| Work required |
Look for the string "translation" in the listing below, then copy every line that has it.

| Given data |

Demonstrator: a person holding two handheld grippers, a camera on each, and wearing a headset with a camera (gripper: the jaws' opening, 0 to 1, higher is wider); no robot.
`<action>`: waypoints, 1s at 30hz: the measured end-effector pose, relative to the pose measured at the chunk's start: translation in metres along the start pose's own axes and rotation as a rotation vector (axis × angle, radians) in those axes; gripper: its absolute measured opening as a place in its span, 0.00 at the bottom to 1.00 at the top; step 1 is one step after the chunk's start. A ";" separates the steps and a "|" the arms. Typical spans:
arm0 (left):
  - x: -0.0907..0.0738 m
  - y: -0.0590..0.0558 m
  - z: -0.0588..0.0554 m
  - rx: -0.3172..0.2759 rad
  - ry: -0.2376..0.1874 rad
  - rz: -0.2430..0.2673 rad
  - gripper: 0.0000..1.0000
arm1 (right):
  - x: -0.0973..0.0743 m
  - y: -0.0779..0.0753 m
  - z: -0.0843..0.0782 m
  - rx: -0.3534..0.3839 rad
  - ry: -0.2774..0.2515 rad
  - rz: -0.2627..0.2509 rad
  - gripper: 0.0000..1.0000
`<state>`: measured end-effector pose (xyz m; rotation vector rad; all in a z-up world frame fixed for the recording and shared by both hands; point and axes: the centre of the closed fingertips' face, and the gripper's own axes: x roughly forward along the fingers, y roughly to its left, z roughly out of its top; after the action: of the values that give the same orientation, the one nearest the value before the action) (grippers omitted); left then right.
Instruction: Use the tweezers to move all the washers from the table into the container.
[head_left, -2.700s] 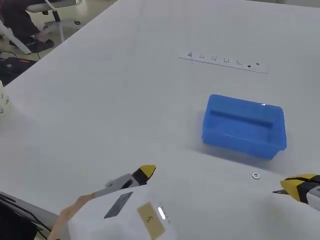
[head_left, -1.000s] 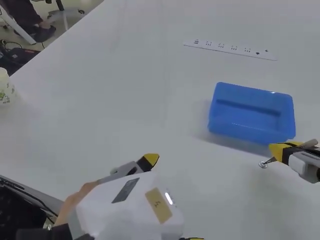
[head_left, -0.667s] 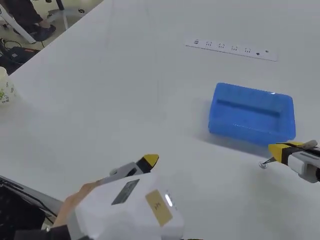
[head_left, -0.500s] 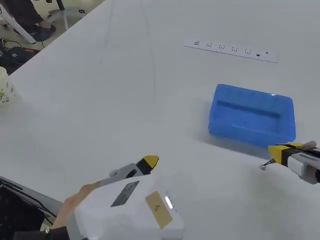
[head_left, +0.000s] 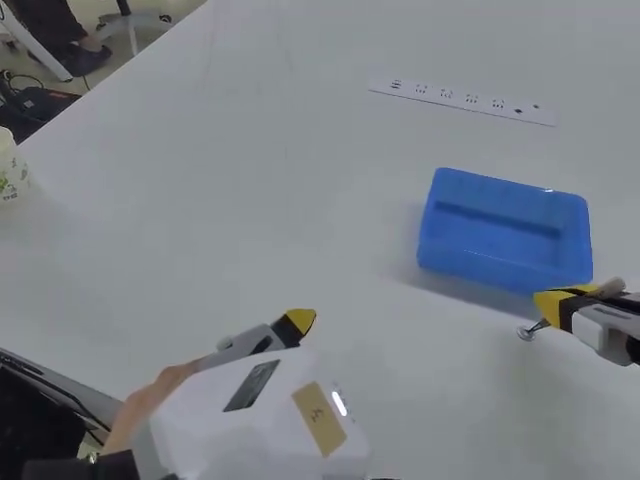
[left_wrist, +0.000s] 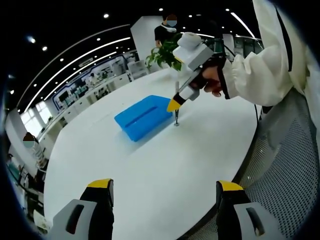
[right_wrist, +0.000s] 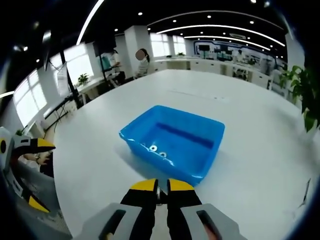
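1. Closing on the washer is the step in hand, as I judge it. The right gripper has its jaws pressed together on the tweezers. The tweezer tips touch the table at the washer, just beside the near wall of the container.
2. I cannot tell if the tips pinch the washer or only touch it, as it is too small.
3. To do this well, the tips should take the ring across its rim. The squeeze should be steady before any lift, because a thin flat ring can slip or flip away.
4. The lift must clear the container wall first and then go forward over it. Two washers already lie inside.
5. The left gripper hovers with its jaws spread wide and holds nothing, well apart from the work.
6. Room for moving is open. The table between the grippers is bare, and the power strip lies well behind the container.
7. The table edge runs on the person's side, so a dropped washer could roll off there.
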<state>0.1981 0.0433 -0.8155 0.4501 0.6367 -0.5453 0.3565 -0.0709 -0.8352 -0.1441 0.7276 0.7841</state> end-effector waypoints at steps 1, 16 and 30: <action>0.000 0.000 0.000 0.001 0.000 0.000 0.86 | 0.000 0.000 -0.001 0.004 -0.001 0.000 0.03; 0.001 0.000 -0.003 0.006 0.009 0.006 0.86 | 0.008 -0.006 -0.001 0.037 -0.020 0.007 0.02; 0.000 0.004 -0.003 0.010 0.005 0.026 0.85 | 0.002 0.001 0.004 0.050 -0.016 0.021 0.01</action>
<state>0.1991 0.0479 -0.8163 0.4684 0.6326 -0.5230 0.3592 -0.0676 -0.8336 -0.0853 0.7343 0.7854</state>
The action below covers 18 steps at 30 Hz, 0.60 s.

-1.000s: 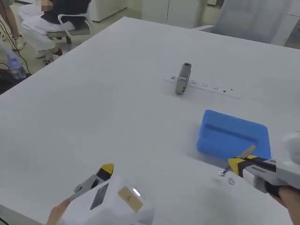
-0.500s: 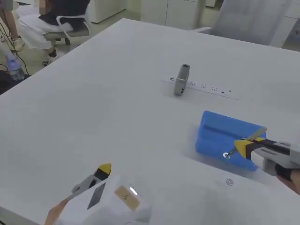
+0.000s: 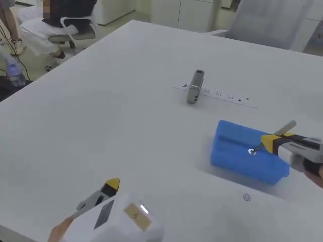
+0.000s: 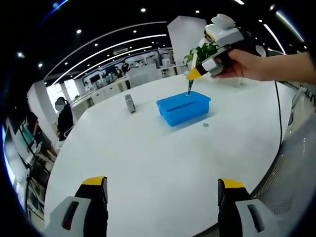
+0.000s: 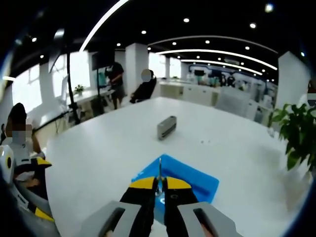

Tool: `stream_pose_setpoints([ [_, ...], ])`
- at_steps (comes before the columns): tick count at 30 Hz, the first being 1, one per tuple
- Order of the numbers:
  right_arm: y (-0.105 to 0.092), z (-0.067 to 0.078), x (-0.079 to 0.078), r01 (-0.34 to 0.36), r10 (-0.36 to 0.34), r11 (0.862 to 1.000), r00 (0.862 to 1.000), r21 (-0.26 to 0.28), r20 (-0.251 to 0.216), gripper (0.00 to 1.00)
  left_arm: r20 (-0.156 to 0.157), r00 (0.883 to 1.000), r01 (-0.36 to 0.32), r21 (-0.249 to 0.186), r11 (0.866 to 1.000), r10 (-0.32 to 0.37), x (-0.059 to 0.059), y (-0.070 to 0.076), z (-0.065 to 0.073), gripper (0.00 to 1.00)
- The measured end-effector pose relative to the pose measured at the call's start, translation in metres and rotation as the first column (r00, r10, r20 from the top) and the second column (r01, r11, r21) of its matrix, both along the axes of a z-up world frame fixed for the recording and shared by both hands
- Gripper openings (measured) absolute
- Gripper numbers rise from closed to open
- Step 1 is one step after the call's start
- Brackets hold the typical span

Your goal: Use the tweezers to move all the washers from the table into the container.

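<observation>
White tabletop runs wide and bare across an open office, with a person sitting on a white swivel chair [image 3: 75, 27] off its far left corner. Nearest me on the left, the left gripper [image 4: 162, 183] hangs low over the near edge, its two yellow-tipped jaws standing wide apart with nothing between them. Further along, toward the middle of the table, a small grey oblong metal block [image 3: 195, 86] stands on its edge, and just beside it, on its right, a flat white power strip [image 3: 222, 94] lies flush in the surface.

Right of that sits the blue rectangular plastic container [image 3: 237, 151], flat on the table. Thin silver metal tweezers [image 3: 258, 147] slant down into it from the right, and at their tips a small round metal washer [image 3: 251, 152] shows against the blue. Whether it is pinched in the tips or lying on the container's floor I cannot tell. A second washer [image 3: 247, 197] lies on the table just in front of the container, near its right end and apart from its wall.

At the far right, the right gripper [image 5: 159, 184] is held above the container's right side, jaws pressed together and clamped on the tweezers' handle.
</observation>
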State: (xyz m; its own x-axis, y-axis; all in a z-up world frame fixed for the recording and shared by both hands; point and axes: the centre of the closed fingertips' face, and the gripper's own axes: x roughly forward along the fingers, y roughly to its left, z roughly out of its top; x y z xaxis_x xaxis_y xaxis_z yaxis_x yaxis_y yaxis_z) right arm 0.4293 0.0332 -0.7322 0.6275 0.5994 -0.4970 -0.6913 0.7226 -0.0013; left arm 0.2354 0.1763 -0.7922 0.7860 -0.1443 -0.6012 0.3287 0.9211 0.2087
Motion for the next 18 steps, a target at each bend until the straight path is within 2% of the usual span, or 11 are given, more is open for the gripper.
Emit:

| Written solution |
`<action>`: waypoints, 1s at 30hz: the measured end-effector pose, relative to the pose measured at the chunk's start: translation in metres along the start pose's own axes and rotation as a rotation vector (axis × angle, radians) in those axes; gripper: its absolute measured opening as a place in its span, 0.00 at the bottom to 1.00 at the top; step 1 is one step after the chunk's start. A ";" separates the steps and a "|" the arms. Typical spans:
- The measured end-effector pose relative to the pose measured at the call's start, translation in metres and rotation as the first column (r00, r10, r20 from the top) and the second column (r01, r11, r21) of its matrix, both along the axes of a z-up world frame fixed for the recording and shared by both hands

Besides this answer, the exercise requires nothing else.